Seven-Year Follow-up After Minimally Invasive Direct Coronary Artery Bypass: Experience With More Than 1300 Patients

^a Department of Cardiac Surgery, Heart Center Leipzig, Leipzig, Germany
^b Department of Cardiology, Heart Center Leipzig, Leipzig, Germany

Accepted for publication August 14, 2006.

^_* Address correspondence to Dr Holzhey, Herzzentrum Leipzig, Strümpellstrasse 39, 04289 Leipzig, Germany (Email: dholzhey{at}web.de).

	Abstract

Top Abstract Introduction Patients and Methods Results Comment References

 
BACKGROUND: Minimally invasive direct coronary artery bypass (MIDCAB) for revascularization of the left anterior descending artery has become a routine operation. Here we present the experience after more than 1300 MIDCAB procedures with up to 7 years of follow-up.

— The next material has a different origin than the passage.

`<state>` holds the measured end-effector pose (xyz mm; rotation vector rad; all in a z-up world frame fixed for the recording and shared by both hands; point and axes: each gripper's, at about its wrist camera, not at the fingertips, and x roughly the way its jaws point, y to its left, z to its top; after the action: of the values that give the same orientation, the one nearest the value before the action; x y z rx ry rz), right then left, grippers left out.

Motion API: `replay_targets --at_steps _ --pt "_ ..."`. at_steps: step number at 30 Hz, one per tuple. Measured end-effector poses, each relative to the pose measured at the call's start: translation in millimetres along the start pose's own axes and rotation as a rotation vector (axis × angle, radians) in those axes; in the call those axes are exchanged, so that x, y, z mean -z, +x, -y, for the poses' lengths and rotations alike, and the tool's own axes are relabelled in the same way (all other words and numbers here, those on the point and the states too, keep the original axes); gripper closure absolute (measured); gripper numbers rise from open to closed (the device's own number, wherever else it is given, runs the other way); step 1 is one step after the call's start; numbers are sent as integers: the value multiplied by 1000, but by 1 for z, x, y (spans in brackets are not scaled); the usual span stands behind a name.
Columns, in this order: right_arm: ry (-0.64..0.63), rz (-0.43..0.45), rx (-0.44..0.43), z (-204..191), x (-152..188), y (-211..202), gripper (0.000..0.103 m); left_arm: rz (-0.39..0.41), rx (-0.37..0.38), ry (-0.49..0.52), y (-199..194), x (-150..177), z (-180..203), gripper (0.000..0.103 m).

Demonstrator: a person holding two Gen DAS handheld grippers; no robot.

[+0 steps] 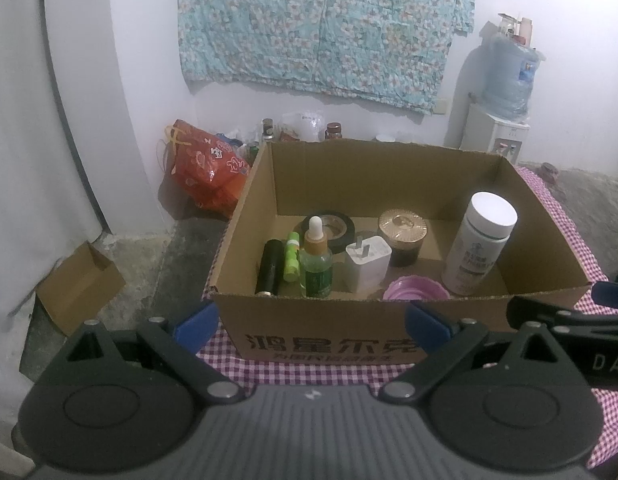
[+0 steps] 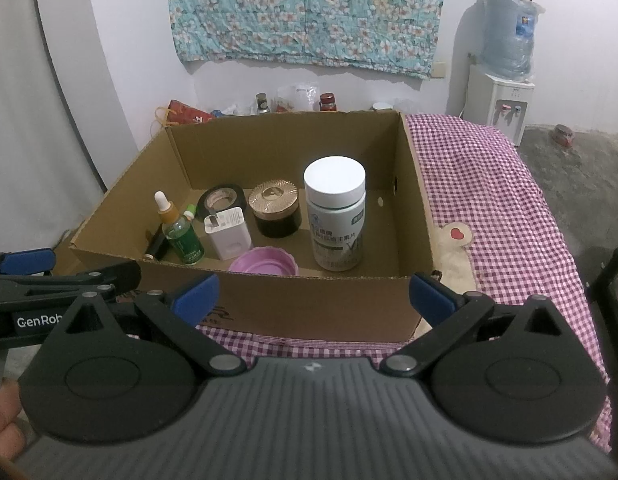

METHODS: All patients undergoing standard MIDCAB between 1996 and 2004 were included. Long-term follow-up information about health status, major cardiac and cerebral adverse events, and freedom of angina was collected annually by a questionnaire or personal contact. Preoperative, intraoperative, and postoperative data could be completed for all 1347 patients. Five-year follow-up was available for 450 patients and 7-year follow-up for 194 patients.

RESULTS: Mean age was 63.2 years (range, 25 to 92 years) and mean ejection fraction was 0.61 ± 0.14. In 23 patients (1.7%), intraoperative conversion to sternotomy or CPB, or both, was necessary. Early postoperative mortality was 0.8% (n = 11), and 0.4% (n = 5) had a perioperative stroke. A routine postoperative angiogram in 709 patients showed 95.6% early graft patency. Short-term target vessel reintervention was needed 55 patients (4.1%): 10 had percutaneous transluminal coronary angioplasty/stent and 45 had reoperation. A repeat angiogram at the 6-month follow-up was available in 350 patients and demonstrated 94.3% graft patency. Kaplan-Meier analysis revealed a 5-year survival of 91.9% (95% confidence interval [CI], 90.1% to 93.8%) and a 7-year survival of 89.4% (95% CI, 86.7% to 92.1%). The freedom of major adverse events and angina was 89.5% (95% CI, 87.4% to 91.5%) after 5 years and 83.3% (95% CI, 79.0% to 87.5%) after 7 years.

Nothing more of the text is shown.